In the data, find the word "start" and copy out every line that has it.

━━━━━━━━━━

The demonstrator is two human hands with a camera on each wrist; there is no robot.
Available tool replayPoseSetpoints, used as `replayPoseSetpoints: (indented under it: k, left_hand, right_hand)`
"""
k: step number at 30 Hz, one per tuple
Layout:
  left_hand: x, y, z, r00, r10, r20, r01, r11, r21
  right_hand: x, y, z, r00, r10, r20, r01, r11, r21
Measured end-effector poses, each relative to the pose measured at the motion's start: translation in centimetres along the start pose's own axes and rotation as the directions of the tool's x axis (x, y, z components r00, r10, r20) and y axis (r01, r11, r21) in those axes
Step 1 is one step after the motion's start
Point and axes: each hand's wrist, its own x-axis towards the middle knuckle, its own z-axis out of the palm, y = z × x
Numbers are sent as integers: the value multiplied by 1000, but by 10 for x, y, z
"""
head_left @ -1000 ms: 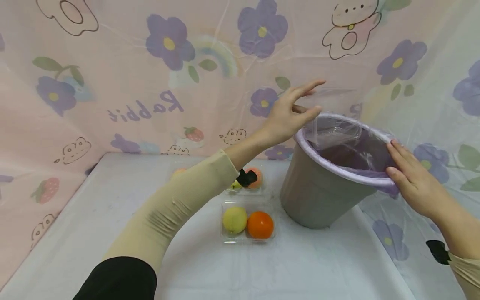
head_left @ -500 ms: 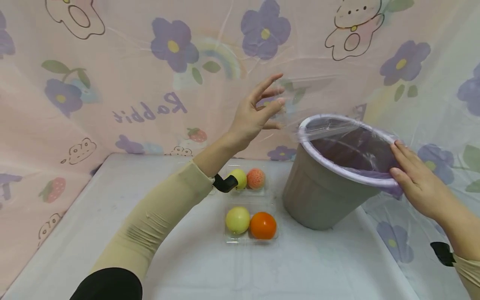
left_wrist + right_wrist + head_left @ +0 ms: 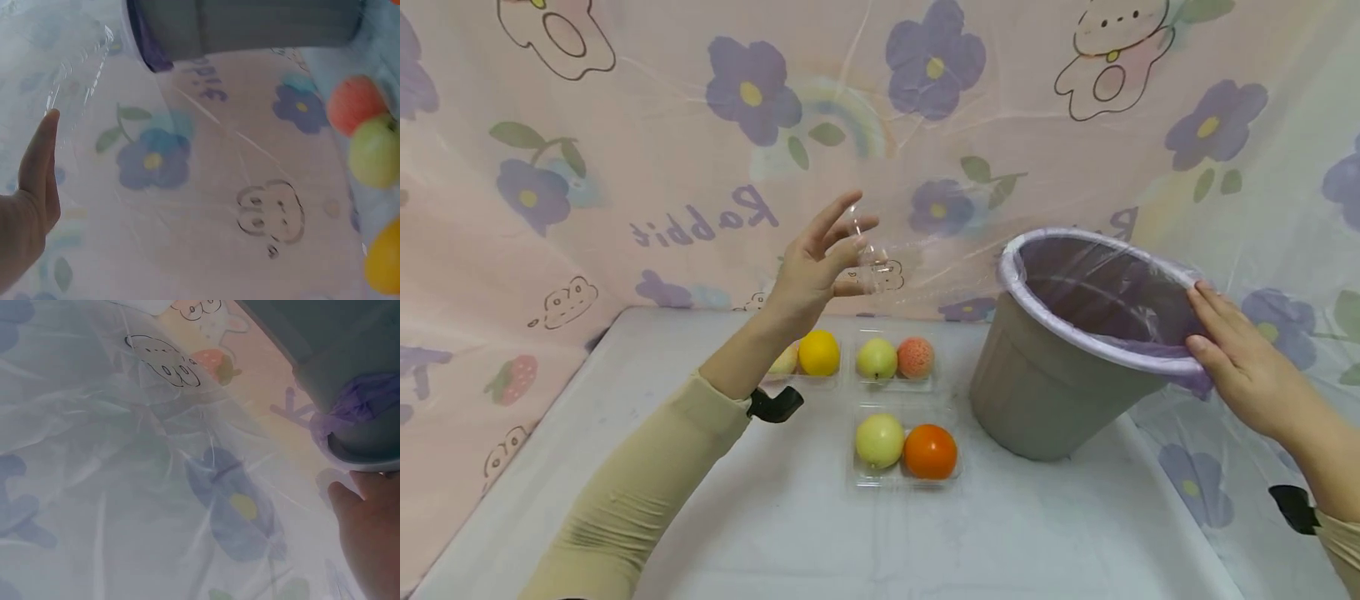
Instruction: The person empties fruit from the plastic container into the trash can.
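My left hand (image 3: 808, 267) is raised over the back of the table, thumb and fingers bent around a see-through plastic box (image 3: 871, 254). Its clear edges also show beyond the fingers in the left wrist view, and most of its outline blends into the backdrop. On the right stands a grey bin (image 3: 1037, 392) lined with a purple bag (image 3: 1191, 379) folded over its rim. My right hand (image 3: 1247, 358) rests with fairly straight fingers against the right side of that rim, as the right wrist view also shows.
A clear box with a pale green fruit (image 3: 880, 440) and an orange fruit (image 3: 930, 452) sits in front. Behind it, another holds a green fruit (image 3: 877, 359) and a pinkish one (image 3: 916, 357). A yellow fruit (image 3: 818, 353) lies left, its neighbour partly behind my left wrist.
My left hand has moved left from above the bin, bringing the plastic box with it and uncovering the back fruit boxes. My right hand stays at the rim.
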Motion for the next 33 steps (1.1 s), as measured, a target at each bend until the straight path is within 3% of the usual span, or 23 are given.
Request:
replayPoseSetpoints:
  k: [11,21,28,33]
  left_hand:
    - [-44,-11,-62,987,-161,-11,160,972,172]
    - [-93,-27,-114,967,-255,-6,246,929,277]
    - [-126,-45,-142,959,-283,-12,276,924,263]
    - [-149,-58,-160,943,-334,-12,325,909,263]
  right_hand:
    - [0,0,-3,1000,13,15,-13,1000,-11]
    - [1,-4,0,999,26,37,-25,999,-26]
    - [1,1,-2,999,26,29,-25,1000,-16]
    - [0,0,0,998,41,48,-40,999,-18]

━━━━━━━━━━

▶ _Answer to this task_:
Measured end-effector poses, each relative to the pose measured at the motion's start: translation in centimetres along the start pose's own axes and rotation as the directions of the tool's x axis (x, y, z components r00, r10, r20) and y axis (r01, r11, r21) in those axes
Step 1 is one step after the motion's start

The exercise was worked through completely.